Image by Ivy Sanders Schneider

How to Freeze Your Eggs

Nancy Ko

Step One: Acknowledge some difficult facts. You are a young woman. Like most everyone else around you, you might want kids — just not right now. Yet it is right now — in your twenties and early thirties — that your eggs are most viable. As a fetus, you had six million of them. By birth, this number diminished to one or two million; by puberty, to four hundred thousand. Since then, every menstrual cycle has cost you another thousand. Meanwhile, your boyfriend who won’t split the rent generates around a hundred million sperm cells. Per day.

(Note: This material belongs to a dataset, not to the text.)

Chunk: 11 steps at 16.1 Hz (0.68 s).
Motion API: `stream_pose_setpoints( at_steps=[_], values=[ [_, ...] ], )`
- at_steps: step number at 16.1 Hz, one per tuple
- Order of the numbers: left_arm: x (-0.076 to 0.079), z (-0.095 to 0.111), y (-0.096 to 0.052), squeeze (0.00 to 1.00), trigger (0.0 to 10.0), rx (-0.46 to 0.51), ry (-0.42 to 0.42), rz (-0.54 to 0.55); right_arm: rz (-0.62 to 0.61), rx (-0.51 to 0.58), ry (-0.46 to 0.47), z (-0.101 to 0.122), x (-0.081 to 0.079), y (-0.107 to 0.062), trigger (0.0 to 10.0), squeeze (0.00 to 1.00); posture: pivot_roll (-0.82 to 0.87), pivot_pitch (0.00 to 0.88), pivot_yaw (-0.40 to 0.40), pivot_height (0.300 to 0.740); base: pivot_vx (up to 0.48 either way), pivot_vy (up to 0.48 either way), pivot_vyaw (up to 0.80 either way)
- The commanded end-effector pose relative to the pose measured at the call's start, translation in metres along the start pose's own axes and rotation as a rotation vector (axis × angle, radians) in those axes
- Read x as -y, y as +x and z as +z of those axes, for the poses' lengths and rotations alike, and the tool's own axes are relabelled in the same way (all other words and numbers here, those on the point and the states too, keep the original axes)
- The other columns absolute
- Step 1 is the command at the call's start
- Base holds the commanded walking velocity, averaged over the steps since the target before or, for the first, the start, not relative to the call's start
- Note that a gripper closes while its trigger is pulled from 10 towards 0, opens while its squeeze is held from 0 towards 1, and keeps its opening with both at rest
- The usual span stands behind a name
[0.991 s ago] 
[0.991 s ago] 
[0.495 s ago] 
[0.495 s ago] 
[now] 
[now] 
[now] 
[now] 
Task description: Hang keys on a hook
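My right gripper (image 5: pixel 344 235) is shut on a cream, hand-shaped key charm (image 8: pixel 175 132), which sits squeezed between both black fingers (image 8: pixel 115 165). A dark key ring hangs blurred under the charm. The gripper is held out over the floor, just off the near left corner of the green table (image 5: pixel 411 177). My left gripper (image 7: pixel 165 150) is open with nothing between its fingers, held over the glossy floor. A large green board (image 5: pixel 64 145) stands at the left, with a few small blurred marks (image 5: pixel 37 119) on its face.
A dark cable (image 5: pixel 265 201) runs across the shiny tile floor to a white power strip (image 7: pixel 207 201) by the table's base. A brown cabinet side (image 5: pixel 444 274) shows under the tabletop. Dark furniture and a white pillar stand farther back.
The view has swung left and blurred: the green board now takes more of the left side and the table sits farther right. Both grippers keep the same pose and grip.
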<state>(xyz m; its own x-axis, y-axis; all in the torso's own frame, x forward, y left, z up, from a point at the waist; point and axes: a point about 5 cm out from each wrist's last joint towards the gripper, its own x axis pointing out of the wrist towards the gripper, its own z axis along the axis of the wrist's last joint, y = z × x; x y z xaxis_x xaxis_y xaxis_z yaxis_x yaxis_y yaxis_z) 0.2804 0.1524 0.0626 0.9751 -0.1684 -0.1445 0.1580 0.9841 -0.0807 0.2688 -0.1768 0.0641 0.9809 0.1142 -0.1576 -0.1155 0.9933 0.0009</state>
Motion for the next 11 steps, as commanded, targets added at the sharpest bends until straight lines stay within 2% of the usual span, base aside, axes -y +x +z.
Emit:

Step Two: Get an email from an egg donation company. A couple would like to offer you $100,000 to $250,000 for your eggs. “Egg donors are typically compensated on average between $6,000 – $8,000,” the company writes. “However, with your intelligence and extraordinary accomplishments…” Dismiss the email. My body, my eggs.

Step Three: Start your PhD. Break up with that boyfriend. Date a wrestler turned Bitcoin millionaire. A neurosurgeon dabbling in venture capital. An Orthodox rabbi. Somewhere in there, meet up for drinks with your professor friend, who’s single. She just got tenure, but breaks down in tears. It’s too late to get pregnant.

Step Four: Acknowledge another difficult fact. From here on out, your eggs are declining not just in quantity but in quality. Begin studying various online calculators to figure out how many eggs you’d need to freeze at any given age for a good chance of producing one baby later. (Roughly 15 eggs at 27 years; 20 at 30; more than 30 by 35.) Realize that what you need is not just a room of your own, but an egg-freezing chamber of your own.

Step Five: But good luck paying for it. Egg retrieval is not only more invasive than sperm collection; it’s way more expensive. Learn that a single, two-week cycle requires a heady mix of drugs that you inject at home (between $4,000 and $8,000), plus regular vaginal ultrasounds and surgery under anesthesia for the retrieval (another $4,000 to $8,000), as well as yearly storage fees (free for the first twelve months, then $1,200 a year). Hear a podcast — hear every podcast — advertise a new-ish startup called Cofertility, which lets you freeze your eggs for free right now, if you donate half of them. As Faustian bargains go, this is one of the better ones. If you want your insurance to cover egg freezing, there’s just about only one thing you can do: get cancer.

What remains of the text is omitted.